Tras la visita a Codés, la víspera de Pentecostés, volviendo por San Gregorio y Piedramillera-Oco-Olejua, esta es nuestra segunda salida tras la entrada en la segunda fase de confinamiento. Abril fue un mes lluvioso, a medida de su refrán más popular, y mayo fue el más caluroso desde 1965, con varios lluviazos tormentosos. Asi que el campo está todavía lujurioso más que lujoso, con los trigales todavía verdes o semiceriondos, y los cebadales, ya a medio tostar, muchos de ellos con grandes rodales de espigas caídas o tumbadas por el golpe de las tormentas. Los viñedos de la zona media están también frondosos, en la delicada tarea de la ligadura, con los pámpanos propicios para deshijuelarlos (Navarra) o desnietarlos (La Rioja). Y la autopista que nos lleva hasta Caparroso está tan ornamentada de retamas deslumbrantes como la del Camino. Asi que, con un cielo con sol y algunas nubes, todo hace que la mañana sea una gran fiesta de primavera.
Pasado el poblado de Rada, en cuyo centro se arracima la gente, con pocas mascarillas en las caras, el damero de los campos de arroz nos lleva de sorpresa en en sorpresa: una lámina de agua azulada en algunas cuadrículas; otras a medio llenar, y unas pocas con los primeros tallos del arroz asomando la cabezuelas. Como de costumbre, dudamos sobre el camino a la laguna, hasta que un grupo de senderistas nos lo asegura. Nos parece hoy que la vegetación es más espesa, que los pinos han crecido, que el sotobosque está verde que nunca. Pero ya está ahí la laguna, cercada por todos los lados por espesos carrizales, dominados por carrizos, espadañas y juncales, donde cantan sin cesar las currucas carriceras que nos deleitarán todo el rato. Damos una vuelta rodeando el vaso, pero no nos paramos ni en los merenderos, ni siquiera en el observatorio de las aves, que suponemos clausurado en este tiempo pandémico. Y nos subimos a la atalaya, uno de nuestros lugares favoritos para contemplar la balsa, la silueta del poblado, que un día fue de repoblación, y los espejos verdes de los arrozales. Allí, lejos (más por tiempo que por espacio), al nordeste, los huesos blancuzcos de la Rada medieval, a la intemperie.

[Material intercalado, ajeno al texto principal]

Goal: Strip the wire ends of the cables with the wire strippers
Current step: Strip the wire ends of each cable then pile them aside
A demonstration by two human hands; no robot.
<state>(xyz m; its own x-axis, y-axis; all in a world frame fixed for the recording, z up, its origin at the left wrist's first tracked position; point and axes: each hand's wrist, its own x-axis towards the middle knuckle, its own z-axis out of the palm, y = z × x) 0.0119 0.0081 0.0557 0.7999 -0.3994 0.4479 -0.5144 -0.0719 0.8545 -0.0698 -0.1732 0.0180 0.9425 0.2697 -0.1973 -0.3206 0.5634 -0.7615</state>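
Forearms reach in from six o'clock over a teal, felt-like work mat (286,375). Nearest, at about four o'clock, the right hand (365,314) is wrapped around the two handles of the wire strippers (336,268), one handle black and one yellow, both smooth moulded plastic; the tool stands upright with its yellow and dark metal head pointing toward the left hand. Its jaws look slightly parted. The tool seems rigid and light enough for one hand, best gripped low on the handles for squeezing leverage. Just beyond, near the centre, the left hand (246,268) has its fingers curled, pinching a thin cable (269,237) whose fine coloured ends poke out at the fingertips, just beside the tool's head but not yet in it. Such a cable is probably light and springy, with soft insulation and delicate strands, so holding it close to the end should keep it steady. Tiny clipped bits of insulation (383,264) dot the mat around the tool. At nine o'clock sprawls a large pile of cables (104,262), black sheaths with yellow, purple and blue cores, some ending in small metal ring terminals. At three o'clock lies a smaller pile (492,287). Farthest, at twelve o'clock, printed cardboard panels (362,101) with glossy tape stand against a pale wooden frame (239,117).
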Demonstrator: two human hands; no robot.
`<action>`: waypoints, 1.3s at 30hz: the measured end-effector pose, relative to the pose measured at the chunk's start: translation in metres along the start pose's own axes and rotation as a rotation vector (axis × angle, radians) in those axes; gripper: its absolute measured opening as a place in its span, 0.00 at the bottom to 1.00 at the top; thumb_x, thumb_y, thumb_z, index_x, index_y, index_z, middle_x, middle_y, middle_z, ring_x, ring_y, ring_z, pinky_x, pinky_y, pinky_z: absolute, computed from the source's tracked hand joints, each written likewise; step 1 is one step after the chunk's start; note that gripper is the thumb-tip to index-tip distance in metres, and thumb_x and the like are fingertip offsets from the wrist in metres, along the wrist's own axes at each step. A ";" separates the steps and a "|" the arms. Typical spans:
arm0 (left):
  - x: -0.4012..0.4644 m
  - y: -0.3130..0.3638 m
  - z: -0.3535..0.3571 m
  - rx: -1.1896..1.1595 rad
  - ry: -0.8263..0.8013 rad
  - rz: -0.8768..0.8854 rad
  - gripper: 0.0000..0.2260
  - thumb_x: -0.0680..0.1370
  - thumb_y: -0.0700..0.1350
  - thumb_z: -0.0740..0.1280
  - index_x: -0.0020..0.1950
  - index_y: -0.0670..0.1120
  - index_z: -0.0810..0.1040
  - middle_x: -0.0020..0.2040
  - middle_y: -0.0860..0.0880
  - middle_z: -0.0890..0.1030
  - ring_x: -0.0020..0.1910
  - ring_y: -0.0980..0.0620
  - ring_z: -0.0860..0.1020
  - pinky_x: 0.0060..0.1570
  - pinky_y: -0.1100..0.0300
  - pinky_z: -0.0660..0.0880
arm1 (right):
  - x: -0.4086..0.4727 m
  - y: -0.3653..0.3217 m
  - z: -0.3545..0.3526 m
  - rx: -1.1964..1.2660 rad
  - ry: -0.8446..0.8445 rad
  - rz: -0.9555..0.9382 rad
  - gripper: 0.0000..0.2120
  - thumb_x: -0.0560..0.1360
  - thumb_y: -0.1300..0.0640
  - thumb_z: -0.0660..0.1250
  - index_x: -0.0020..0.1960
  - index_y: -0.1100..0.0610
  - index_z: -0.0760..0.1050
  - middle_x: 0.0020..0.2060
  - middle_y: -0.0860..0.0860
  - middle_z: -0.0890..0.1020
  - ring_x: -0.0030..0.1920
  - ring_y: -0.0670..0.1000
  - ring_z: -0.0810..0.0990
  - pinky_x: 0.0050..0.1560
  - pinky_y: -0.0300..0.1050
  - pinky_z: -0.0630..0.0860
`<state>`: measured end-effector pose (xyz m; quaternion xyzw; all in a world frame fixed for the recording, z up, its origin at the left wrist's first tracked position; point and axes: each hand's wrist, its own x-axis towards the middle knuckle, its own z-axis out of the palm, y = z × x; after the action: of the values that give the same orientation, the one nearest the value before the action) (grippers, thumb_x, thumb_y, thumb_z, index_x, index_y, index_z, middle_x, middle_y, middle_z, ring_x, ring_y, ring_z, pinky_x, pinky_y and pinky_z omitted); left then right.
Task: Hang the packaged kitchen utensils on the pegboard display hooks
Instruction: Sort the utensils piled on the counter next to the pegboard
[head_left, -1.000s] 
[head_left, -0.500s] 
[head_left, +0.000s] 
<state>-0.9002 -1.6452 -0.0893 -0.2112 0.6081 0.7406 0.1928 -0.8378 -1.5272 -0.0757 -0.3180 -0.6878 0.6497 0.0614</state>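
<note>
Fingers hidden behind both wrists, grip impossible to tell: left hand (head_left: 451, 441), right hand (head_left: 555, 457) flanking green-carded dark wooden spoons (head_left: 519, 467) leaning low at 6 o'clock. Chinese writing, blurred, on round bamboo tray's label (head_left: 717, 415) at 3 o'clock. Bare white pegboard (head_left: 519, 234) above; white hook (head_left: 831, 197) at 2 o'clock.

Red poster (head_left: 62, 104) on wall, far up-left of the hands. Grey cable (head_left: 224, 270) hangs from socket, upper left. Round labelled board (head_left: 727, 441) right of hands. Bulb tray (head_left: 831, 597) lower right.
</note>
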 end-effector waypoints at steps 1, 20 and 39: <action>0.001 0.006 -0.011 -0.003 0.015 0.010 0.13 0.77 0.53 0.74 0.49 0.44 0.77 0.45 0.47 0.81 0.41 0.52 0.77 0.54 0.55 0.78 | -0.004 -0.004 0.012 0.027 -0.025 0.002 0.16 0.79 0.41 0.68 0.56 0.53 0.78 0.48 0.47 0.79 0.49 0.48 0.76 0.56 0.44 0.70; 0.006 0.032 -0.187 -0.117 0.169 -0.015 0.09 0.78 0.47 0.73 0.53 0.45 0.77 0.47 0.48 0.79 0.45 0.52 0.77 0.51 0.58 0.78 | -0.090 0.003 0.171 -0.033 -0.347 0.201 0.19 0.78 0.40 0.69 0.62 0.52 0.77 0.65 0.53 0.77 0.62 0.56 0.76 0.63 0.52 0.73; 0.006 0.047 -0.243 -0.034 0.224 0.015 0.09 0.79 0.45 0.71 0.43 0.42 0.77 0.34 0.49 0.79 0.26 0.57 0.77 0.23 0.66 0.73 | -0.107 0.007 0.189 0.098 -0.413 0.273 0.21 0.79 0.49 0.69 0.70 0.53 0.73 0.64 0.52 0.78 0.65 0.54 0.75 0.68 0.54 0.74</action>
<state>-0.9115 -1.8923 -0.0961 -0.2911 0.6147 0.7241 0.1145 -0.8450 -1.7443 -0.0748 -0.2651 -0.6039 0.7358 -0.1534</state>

A nuestra espalda y a nuestros lados crece y se espesa, sobre unos altillos irregulares la masa de pinos, varios cipreses itálicos y algún que otro abeto, y todo un sotobosque de lentiscos, coscojas, carrasquillas, aliagas, escambrones, espliegos, romeros, tamarices, albardines o espartos bastos… Pero el rey del lugar es el elegante pino carrasco o carrasqueño (alepensis), verdiclaro, de tronco tortuoso, copa lobulada, ramas alargadas, acículas finas y flexibles, piñas altas, macizas y verdosas. Árbol cadañego, termófilo, xerófilo (adaptado a terrenos secos) y heliófilo, poliniza y disemina con ayuda del viento. Un vientecillo suave, primaveral, fresco de tormenta cercana, nos trae el olor de este pino oriental de Alepo, sólo sofocado por el olor de las matas de romero, cuando pisamos al subir o bajar.